PayPayとVisaが戦略的提携を発表 米国市場への本格進出を目指す
QRコード決済サービスの大手企業であるPayPayと、クレジットカードの国際ブランドとして知られる米Visaは、2026年2月12日、決済事業における包括的な提携を正式に発表しました。この提携は、両社が米国市場において新たな決済ソリューションを展開するための基盤となるものです。
新会社設立による米国進出計画
両社は、米国において新会社を共同で設立する方向で検討を進めています。この新会社では、タッチ決済とQRコード決済の双方に対応したスマートフォン向けの「デジタルウォレット」の開発と提供を中心的な事業とし、米国市場への本格的な参入を目指します。PayPayにとって、これは初めての海外向けサービス展開となり、Visaが持つ広範な顧客ネットワークと決済インフラを活用することが大きな特徴です。
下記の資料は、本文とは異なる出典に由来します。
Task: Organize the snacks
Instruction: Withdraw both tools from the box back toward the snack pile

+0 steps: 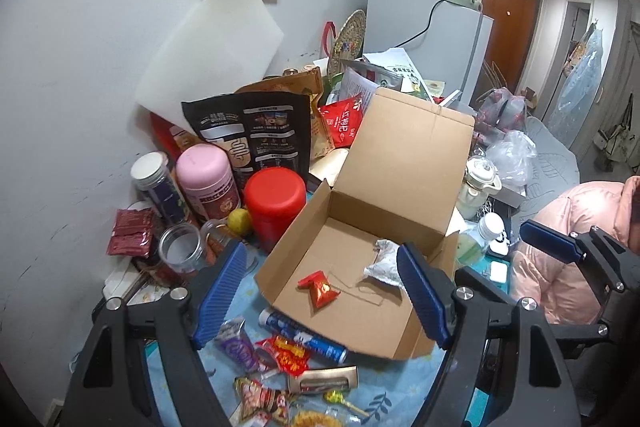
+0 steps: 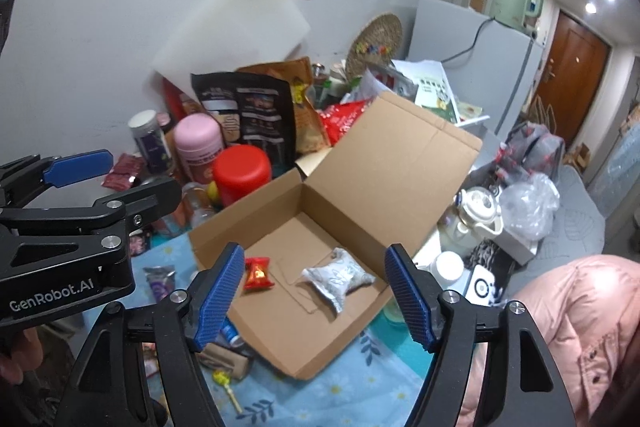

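Observation:
An open cardboard box (image 1: 340, 247) stands on the blue floral tablecloth, its lid tilted back. Inside lie a red snack packet (image 1: 320, 289) and a crumpled silver packet (image 1: 384, 263); the right wrist view shows the same box (image 2: 280, 323), red packet (image 2: 257, 273) and silver packet (image 2: 338, 279). My left gripper (image 1: 320, 299) hovers open over the box's near left side with nothing between its fingers. My right gripper (image 2: 314, 295) hovers open over the box's front, also empty. Loose snacks lie in front of the box: a blue tube (image 1: 304, 341), a red packet (image 1: 288, 351), a purple packet (image 1: 236, 347) and a lollipop (image 1: 336, 397).
Left of the box crowd a red jar (image 1: 274, 205), a pink jar (image 1: 208, 183), a glass mug (image 1: 180, 251) and a black bag (image 1: 256, 135). A white teapot (image 1: 480, 183) stands at the right. A pink jacket sleeve (image 1: 576, 247) is at the far right.

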`<state>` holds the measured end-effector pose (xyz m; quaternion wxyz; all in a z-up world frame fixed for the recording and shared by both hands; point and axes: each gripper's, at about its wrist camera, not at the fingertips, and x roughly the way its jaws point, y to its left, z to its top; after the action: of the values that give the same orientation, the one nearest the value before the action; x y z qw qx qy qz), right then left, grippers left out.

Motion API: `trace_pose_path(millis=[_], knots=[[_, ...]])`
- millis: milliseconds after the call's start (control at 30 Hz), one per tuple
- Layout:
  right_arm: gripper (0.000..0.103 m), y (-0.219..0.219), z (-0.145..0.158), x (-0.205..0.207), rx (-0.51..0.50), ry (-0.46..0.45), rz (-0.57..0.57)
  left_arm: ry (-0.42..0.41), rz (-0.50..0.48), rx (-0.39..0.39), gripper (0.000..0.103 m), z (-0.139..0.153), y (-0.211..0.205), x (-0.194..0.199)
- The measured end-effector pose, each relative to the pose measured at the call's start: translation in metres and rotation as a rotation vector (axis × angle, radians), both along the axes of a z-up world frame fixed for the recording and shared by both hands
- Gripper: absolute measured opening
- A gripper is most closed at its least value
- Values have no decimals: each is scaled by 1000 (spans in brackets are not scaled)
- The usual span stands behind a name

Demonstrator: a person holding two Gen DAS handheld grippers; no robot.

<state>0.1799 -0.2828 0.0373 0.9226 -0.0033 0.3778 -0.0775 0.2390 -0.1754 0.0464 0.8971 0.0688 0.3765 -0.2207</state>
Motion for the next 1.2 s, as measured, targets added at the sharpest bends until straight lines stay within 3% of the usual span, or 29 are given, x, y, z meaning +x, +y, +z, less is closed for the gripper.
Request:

新会社の出資比率については、PayPayが過半数を出資する方向で調整が進められており、サービスの具体的な開始時期は現時点では未定となっています。まずは米カリフォルニア州などからサービスを開始する予定で、将来的には米国以外の地域への展開も視野に入れています。
巨大市場への挑戦と将来性
米国の個人消費市場は、日本の約9倍に相当する約2600兆円規模と推計されており、その中でも現金決済が約300兆円を占めているとされています。両社はこの市場に大きな成長ポテンシャルがあると判断し、デジタル決済のさらなる普及を促進する狙いです。この提携により、消費者により便利で安全な決済手段を提供することが期待されます。
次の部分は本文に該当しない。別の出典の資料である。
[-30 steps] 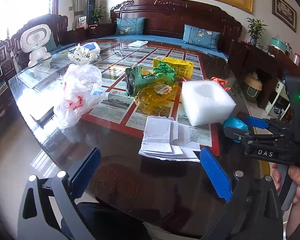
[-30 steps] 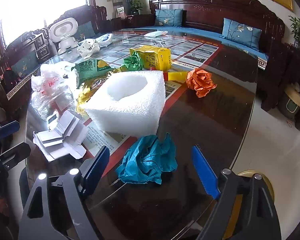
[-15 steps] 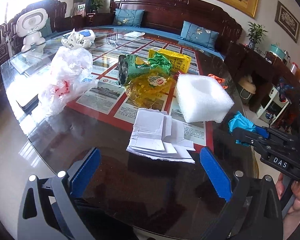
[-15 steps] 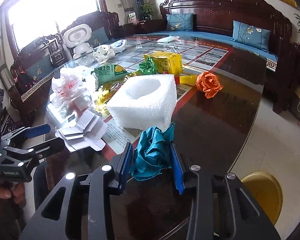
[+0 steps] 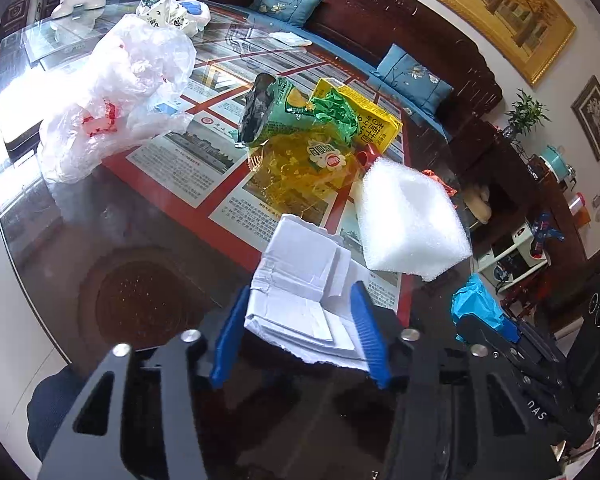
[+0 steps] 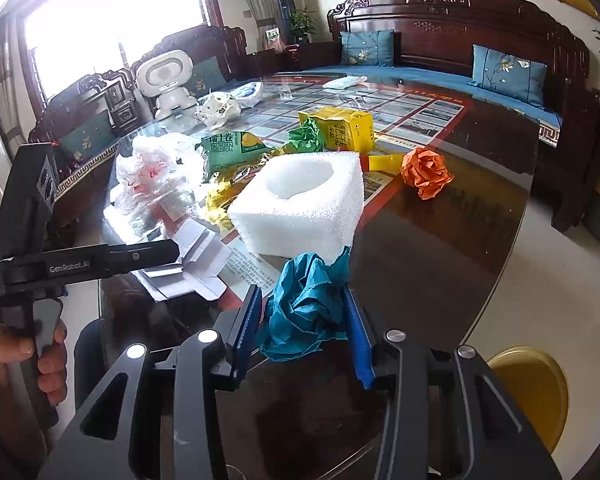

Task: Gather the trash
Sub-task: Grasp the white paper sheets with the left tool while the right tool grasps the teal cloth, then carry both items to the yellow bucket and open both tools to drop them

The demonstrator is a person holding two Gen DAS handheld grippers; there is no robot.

また、日本国内においても、Visaとの連携を活かした新サービスが計画されており、国内ユーザーや訪日外国人(インバウンド)向けの決済体験の向上が図られる見込みです。この動きは、グローバルな決済環境の変化に対応するための重要なステップと位置付けられています。
今回の提携発表は、東京都港区で行われ、PayPayの中山一郎社長と米Visaのジャック・フォレステル最高製品・戦略責任者が出席し、今後の協力関係について意気込みを語りました。両社の強みを組み合わせることで、デジタル決済分野におけるイノベーションを加速させることが期待されています。